Monday, April 20, 2009

Market for hand crafted food, continued

When I last wrote about the market for hand crafted food, I focused on a concentration of producers in Brooklyn. The fact that there are several of them in the same vicinity allows them to support each other and a growing common set of retailers and customers.

Around Passover, there's also an export market of sorts, and we recently enjoyed hand made "shmura" matzah from both Brooklyn and the nearby Long Island town of Lawrence (made respectively by the Boro Park Shmura Matzoh Bakery and by Tiferes Matzah). Matzah is unleavened bread, and shmura ("watched") matzah is baked very quickly after the wheat is ground into flour and water is added, to make sure no leavening takes place. The handmade matzot are round, and much bigger and denser than machine made matzah, and we always buy enough to enjoy for several days after the Passover seders.

The market for kosher food is a very interesting one, because while it is a very important one for observant Jews, most commercially produced kosher food in the United States is bought by non-Jews (since Jews constitute such a small part of the population). In some cases, non-Jewish consumers may not even notice that the food is kosher: for processed food, the kosher symbols are often inconspicuous. (The New Yorker recently had an article on the growing export of kosher food from China.) In other cases, e.g. for kosher meat, which is more expensive, consumers may be attracted by the extra steps of inspection. In any event, the fact that there is a wide market for kosher food increases its availability and lowers its cost.

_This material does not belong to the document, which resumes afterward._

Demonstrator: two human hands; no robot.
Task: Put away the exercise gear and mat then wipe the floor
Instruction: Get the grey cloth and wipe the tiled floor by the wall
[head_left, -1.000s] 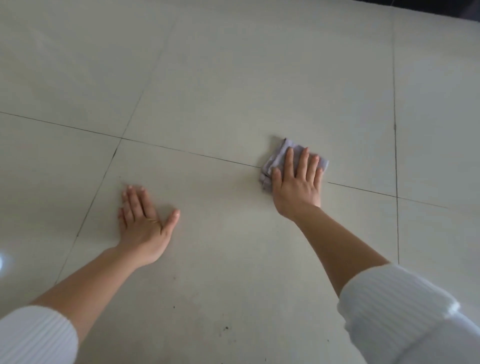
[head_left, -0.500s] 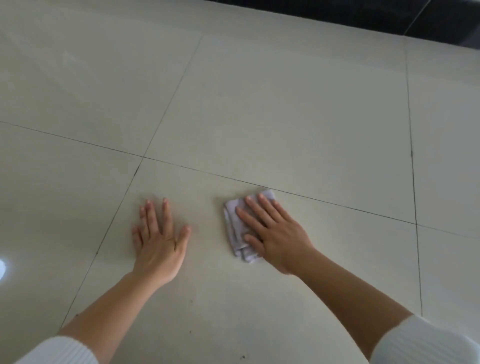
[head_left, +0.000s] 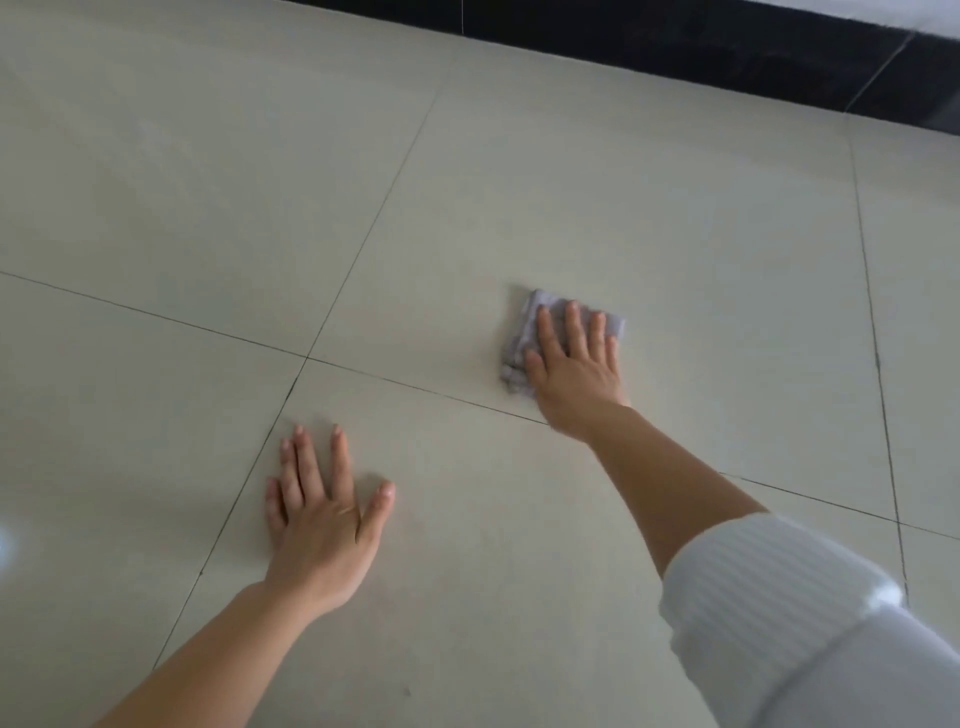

A guest also brought us some handmade goat cheese, from Twig Farm in Vermont. As in Brooklyn, Vermont seems to support a variety of handmade food producers who support each other. Along with the goat cheese from their own goats, came some cow's milk cheese, made by a neighboring organic farmer.

1 comment:

Anonymous said...

Check out Bruges (in Belgium, close to Maastricht) for an entire neighbourhood working on handmade chocolate. Perhaps the most delicious check one can make, though an expensive one!